_Task item_: Copy only what lies from the line containing "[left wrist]" through the line containing "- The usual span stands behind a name" in the entries below, keeping both end lines exact and dropping every picture.

_Data for this task_:
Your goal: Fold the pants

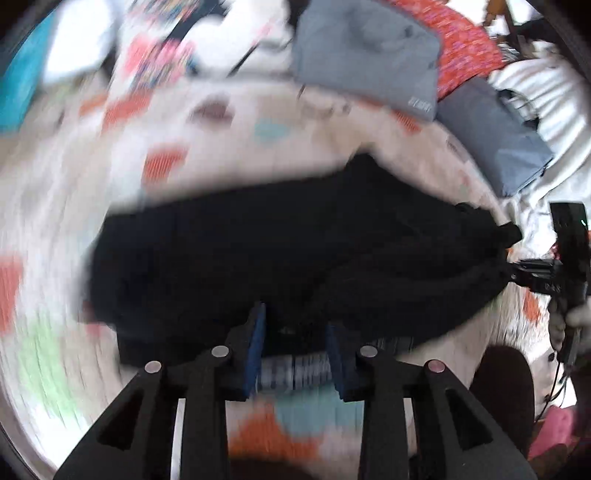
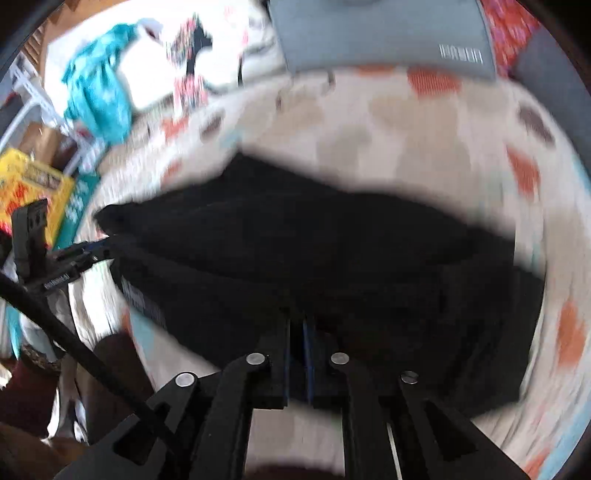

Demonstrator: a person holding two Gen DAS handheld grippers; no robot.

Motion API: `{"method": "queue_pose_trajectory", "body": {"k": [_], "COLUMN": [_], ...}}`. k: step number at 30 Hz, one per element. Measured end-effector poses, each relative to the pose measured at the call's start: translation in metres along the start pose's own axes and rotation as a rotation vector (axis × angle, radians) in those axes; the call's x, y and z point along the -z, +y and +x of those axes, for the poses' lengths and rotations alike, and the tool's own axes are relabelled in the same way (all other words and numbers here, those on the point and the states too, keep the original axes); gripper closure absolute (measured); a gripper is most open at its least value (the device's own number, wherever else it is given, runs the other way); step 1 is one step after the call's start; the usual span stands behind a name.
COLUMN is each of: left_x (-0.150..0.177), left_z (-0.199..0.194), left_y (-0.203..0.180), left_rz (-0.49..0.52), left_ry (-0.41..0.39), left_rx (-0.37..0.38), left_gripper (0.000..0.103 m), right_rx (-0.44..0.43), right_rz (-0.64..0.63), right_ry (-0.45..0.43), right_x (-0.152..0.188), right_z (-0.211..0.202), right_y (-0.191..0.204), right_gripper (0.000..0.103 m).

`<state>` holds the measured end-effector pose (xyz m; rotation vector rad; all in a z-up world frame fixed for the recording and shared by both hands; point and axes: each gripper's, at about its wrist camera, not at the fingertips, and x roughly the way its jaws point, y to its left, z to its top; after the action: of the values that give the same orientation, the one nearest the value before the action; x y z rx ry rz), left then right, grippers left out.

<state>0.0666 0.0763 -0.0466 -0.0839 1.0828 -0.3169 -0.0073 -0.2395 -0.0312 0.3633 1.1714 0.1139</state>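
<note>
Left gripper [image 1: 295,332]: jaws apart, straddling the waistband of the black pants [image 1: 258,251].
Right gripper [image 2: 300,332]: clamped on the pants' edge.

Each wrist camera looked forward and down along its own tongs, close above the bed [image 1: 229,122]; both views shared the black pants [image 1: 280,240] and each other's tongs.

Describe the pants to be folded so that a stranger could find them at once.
Look at the patterned bedspread with orange and teal patches. In its middle, in front of both grippers, lie the black pants. They are the only black garment; the folded grey clothes lie at the far edge.
</note>
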Motion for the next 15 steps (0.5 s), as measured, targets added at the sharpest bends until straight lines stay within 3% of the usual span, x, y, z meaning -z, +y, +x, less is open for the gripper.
{"method": "queue_pose_trajectory", "body": {"k": [2, 5, 8, 11, 15], "left_x": [0.023, 0.044, 0.053, 0.055, 0.06], "left_z": [-0.008, -0.035, -0.057, -0.067, -0.072], "left_y": [0.01, 0.037, 0.061, 0.073, 0.076], "left_rz": [-0.062, -0.212, -0.298, -0.354, -0.391], "left_ry": [0.019, -0.027, -0.078, -0.102, -0.129], "left_rx": [-0.003, 0.053, 0.018, -0.019, -0.013], "left_gripper": [0.073, 0.073, 0.071, 0.066, 0.063], "right_rx": [0.028, 0.039, 0.066, 0.095, 0.146], "right_rz": [0.036, 0.099, 0.158, 0.237, 0.334], "right_ry": [-0.007, -0.055, -0.111, -0.161, -0.215], "right_x": [0.021, 0.038, 0.045, 0.047, 0.054], "right_z": [-0.006, -0.026, -0.049, -0.066, -0.082], "right_y": [-0.004, -0.014, -0.032, -0.051, -0.081], "right_gripper": [0.089, 0.074, 0.063, 0.059, 0.056]}}
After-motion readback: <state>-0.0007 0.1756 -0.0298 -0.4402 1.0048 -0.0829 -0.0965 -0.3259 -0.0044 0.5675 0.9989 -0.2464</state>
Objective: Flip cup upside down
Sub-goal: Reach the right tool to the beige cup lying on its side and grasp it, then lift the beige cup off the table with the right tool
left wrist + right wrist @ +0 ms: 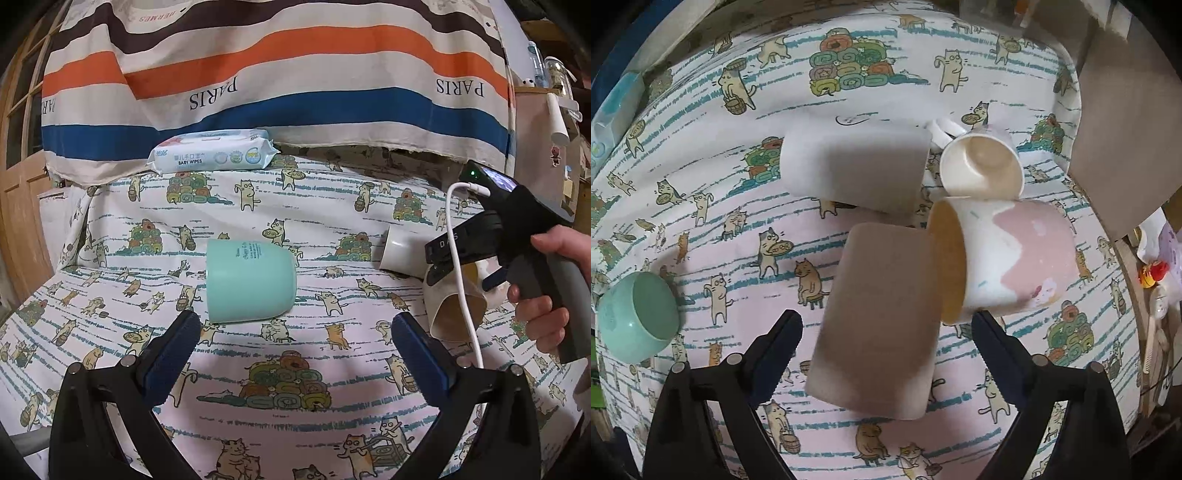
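On the cat-print cloth [295, 369] a mint cup [251, 280] lies on its side, just beyond the left gripper [295, 354], jaws wide, empty. Rightward, the right gripper [886, 354], equally wide, hovers, seemingly clear, over a tan cup [875, 321] among other toppled mugs.

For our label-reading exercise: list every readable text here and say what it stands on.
"PARIS": striped cloth, upside down, repeated.
"HERMES": same cloth, top, upside down.
"BABY WIPES": wipes pack; its other print is too small to read.
"D A S": right gripper's body, partly hidden.
Mint cup: script too small.
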Available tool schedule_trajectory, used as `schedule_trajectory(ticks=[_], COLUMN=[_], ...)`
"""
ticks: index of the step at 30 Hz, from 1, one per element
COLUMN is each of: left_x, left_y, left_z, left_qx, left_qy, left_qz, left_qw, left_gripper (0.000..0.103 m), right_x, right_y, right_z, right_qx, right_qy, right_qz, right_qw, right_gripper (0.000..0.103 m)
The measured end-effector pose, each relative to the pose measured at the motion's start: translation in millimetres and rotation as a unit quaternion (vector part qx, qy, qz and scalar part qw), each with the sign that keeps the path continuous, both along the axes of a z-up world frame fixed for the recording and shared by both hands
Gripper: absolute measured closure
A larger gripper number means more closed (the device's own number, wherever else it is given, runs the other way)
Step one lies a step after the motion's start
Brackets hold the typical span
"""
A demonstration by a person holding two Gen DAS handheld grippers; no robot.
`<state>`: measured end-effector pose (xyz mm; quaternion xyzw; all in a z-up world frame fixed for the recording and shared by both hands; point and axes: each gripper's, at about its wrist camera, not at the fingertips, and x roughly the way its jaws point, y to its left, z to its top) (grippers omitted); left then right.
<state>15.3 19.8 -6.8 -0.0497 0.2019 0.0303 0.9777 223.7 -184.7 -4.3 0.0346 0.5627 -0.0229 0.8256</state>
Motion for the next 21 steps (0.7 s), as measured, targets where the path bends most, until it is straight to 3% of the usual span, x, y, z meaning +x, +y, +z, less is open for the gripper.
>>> schedule_trajectory(ticks=[2, 4, 17, 21], left_x=[-0.2, 0.6, -0.5, -3.4], left_y=[-0.5, -1.1, -2.8, -5.2], left_z=[-0.2, -0.2, 0.6, 1.7], left_qx=[-0.001, -0.003, 0.002, 0.011], left_qy=[0.001, 0.003, -0.002, -0.011], left_qz=[0.0, 0.0, -0.002, 0.003], left_qw=[1.0, 1.0, 1.0, 0.9999], left_gripper=[0.0, 0.0, 0.0, 0.0], right_x=[0.5, 0.5, 16.9, 11.9], right_y=[-0.6, -1.5, 9.1, 10.9], right_z=[0.5, -1.5, -28.3, -29.3], right_qx=[0.011, 0.027, -0.009, -0.007], right_qy=[0.005, 0.014, 0.035, 0.017], right_qz=[-0.004, -0.003, -0.013, -0.008], right_qw=[1.0, 1.0, 0.999, 1.0], right_gripper=[0.019, 0.034, 0.033, 0.034])
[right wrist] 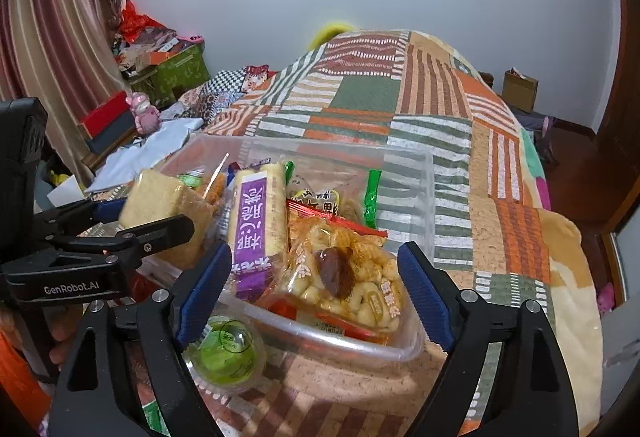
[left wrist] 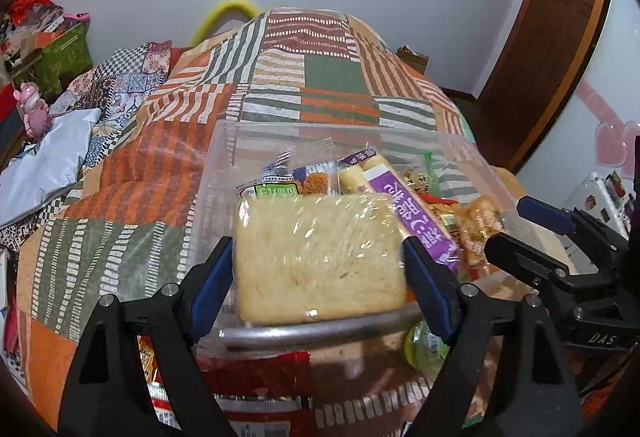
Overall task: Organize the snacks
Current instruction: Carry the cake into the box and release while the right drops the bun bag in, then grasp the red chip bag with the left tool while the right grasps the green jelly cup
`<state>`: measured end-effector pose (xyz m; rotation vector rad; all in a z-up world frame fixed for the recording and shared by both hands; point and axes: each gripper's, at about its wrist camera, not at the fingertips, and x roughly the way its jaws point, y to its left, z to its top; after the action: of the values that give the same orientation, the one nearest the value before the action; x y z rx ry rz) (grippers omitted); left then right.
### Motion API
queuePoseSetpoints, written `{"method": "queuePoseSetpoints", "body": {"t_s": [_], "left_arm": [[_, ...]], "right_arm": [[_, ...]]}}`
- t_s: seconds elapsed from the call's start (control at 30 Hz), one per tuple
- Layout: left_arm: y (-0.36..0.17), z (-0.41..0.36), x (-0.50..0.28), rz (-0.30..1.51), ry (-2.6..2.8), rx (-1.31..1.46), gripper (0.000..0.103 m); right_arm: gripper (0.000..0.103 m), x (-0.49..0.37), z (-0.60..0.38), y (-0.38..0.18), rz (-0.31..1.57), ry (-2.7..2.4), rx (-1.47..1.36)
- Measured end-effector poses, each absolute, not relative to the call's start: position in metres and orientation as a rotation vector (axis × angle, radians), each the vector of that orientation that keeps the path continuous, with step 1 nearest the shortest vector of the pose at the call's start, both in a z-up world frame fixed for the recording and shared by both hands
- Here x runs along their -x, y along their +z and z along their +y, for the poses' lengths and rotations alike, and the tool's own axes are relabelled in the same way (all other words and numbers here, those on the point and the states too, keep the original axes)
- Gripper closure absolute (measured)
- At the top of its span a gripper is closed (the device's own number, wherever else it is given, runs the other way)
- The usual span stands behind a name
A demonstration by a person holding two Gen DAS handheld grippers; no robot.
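My left gripper [left wrist: 318, 261] is shut on a pale yellow wrapped cake slice [left wrist: 320, 257] and holds it over the near left end of a clear plastic bin [left wrist: 224, 165]. The same cake [right wrist: 160, 201] and left gripper [right wrist: 148, 213] show at the left of the right wrist view. The bin [right wrist: 412, 173] holds a purple-labelled roll pack [right wrist: 256, 217], a puffed snack bag with a brown date [right wrist: 344, 277] and other packets. My right gripper [right wrist: 316, 277] is open and empty, its fingers either side of the bin's near edge above the puffed snack bag.
A green jelly cup [right wrist: 226, 355] lies on the patchwork blanket [right wrist: 440, 97] just in front of the bin. Red snack packets [left wrist: 256, 369] lie under my left gripper. Boxes and clutter [right wrist: 168, 65] stand at the far left; a door [left wrist: 548, 37] is at the right.
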<state>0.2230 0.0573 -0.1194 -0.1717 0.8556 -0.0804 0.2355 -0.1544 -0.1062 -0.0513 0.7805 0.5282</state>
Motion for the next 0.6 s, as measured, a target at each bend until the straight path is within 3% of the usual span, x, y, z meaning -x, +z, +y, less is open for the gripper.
{"method": "queuePoseSetpoints", "body": {"t_s": [0.33,0.6], "left_arm": [[-0.097,0.059,-0.192,0.813,-0.068,0.144,0.019],[-0.093,0.070,-0.162,0.812,-0.037,0.113,0.013]], "right_arm": [[0.019,-0.214,-0.155,-0.092,0.750,0.540,0.048],[0.019,-0.194,-0.153,-0.085,0.738,0.560,0.058]]}}
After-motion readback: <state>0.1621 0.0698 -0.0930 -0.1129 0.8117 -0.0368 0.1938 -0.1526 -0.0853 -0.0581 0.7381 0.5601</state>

_Task answer_:
[left wrist] 
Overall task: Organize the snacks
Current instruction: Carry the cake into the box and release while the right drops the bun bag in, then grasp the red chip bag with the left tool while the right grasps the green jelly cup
`<state>`: measured end-effector pose (xyz m; rotation vector rad; all in a z-up world frame fixed for the recording and shared by both hands; point and axes: each gripper's, at about its wrist camera, not at the fingertips, and x roughly the way its jaws point, y to its left, z to its top; after the action: of the values that give the same orientation, the one nearest the value before the action; x y z rx ry rz) (grippers omitted); left then right.
### Motion API
queuePoseSetpoints, written `{"method": "queuePoseSetpoints", "body": {"t_s": [_], "left_arm": [[_, ...]], "right_arm": [[_, ...]]}}`
- t_s: seconds elapsed from the call's start (control at 30 Hz), one per tuple
- Layout: left_arm: y (-0.36..0.17), z (-0.41..0.36), x (-0.50..0.28), rz (-0.30..1.51), ry (-2.6..2.8), rx (-1.31..1.46), gripper (0.000..0.103 m); right_arm: gripper (0.000..0.103 m), x (-0.49..0.37), z (-0.60..0.38), y (-0.38..0.18), rz (-0.31..1.57), ry (-2.7..2.4), rx (-1.47..1.36)
- Measured end-effector poses, each absolute, not relative to the call's start: position in metres and orientation as a rotation vector (axis × angle, radians), each the vector of that orientation that keeps the path continuous, with step 1 nearest the shortest vector of the pose at the call's start, both in a z-up world frame fixed for the recording and shared by both hands
- Here x runs along their -x, y along their +z and z along their +y, for the poses' lengths and rotations alike, and the tool's own axes are relabelled in the same way (all other words and numbers here, those on the point and the states too, keep the original axes)
- Gripper closure absolute (measured)
- At the top of its span a gripper is closed (the device's own number, wherever else it is given, runs the other way)
- The usual span stands behind a name

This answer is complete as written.